» **COLLECTED MATERIAL**
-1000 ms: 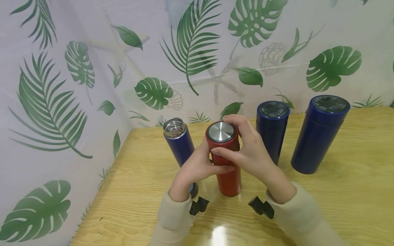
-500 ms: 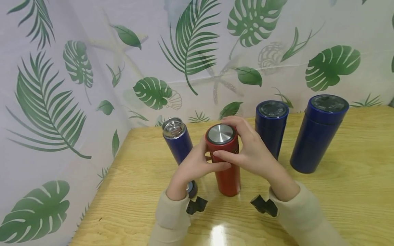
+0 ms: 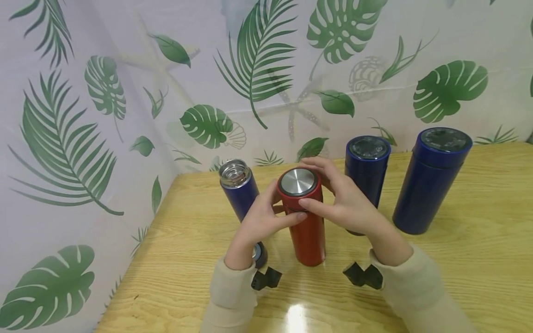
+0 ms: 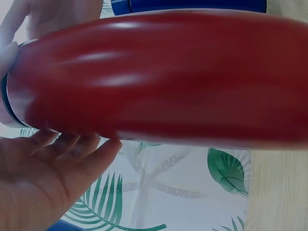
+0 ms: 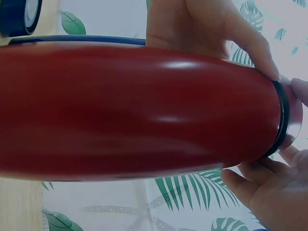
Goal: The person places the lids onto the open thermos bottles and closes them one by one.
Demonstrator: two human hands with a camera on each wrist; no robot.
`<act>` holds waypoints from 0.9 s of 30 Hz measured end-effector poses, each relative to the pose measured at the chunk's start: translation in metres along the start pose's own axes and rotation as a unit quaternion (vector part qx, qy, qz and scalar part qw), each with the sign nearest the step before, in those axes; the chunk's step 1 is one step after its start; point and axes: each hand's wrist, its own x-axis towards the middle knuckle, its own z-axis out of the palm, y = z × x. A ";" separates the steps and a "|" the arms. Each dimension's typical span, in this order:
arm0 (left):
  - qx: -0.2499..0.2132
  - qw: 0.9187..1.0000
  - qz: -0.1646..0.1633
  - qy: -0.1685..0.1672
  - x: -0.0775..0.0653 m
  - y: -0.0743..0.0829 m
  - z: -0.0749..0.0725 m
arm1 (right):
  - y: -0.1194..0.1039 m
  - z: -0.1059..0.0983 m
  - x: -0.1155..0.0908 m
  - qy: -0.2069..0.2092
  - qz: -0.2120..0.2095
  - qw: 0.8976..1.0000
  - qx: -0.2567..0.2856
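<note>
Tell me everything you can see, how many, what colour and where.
Red flask: 1, red with silver top, upright, centre
Open flask: 1, blue, lidless, left of the red flask
Lidded flasks: 2, blue with dark tops, on the right
Loose lid: 1, dark, near side of the open flask
Table: 1, yellowish wood, beneath the flasks
Backdrop: 1, pale with green leaves, behind the flasks
Wrist devices: 2, black, one per wrist
Sleeves: 2, cream, one per arm
Left hand: 1, around the red flask's upper body
Right hand: 1, around the red flask's top end
</note>
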 end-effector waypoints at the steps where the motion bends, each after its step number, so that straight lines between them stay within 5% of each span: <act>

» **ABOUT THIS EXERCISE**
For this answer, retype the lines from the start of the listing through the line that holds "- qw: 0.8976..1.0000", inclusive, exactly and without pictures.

» **SOLUTION**
-1000 ms: 
-500 ms: 
+0 ms: 
+0 ms: 
+0 ms: 
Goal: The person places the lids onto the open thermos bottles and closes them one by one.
Demonstrator: two human hands with a camera on each wrist; no robot.
`<act>` holds waypoints from 0.9 s of 30 Hz measured end-effector poses, each relative to the pose measured at the chunk's start: translation in metres along the start pose's own axes and rotation as a unit quaternion (vector part qx, qy, qz and scalar part qw), each with the sign nearest the step before, in those axes; the chunk's step 1 is one step after its start; point and axes: each hand's wrist, its own x-axis towards the middle knuckle, its own z-axis out of the palm, y = z × x. A ";" separates the steps and a "|" the arms. Each dimension's typical span, in this order:
arm0 (left):
  - qx: -0.2499..0.2132
  - qw: 0.9187..1.0000
  - qz: -0.1646..0.1633
  - qy: -0.1685..0.1672
  - x: -0.0775..0.0653 m
  - y: -0.0743..0.0829 m
  - z: -0.0749..0.0725 m
arm1 (right):
  - y: -0.1194..0.1039 m
  - z: -0.1059..0.0983 m
  - x: -0.1155..0.0908 m
  - qy: -0.2069..0.2092
  - qz: -0.2120..0.2095
  - qw: 0.8976..1.0000

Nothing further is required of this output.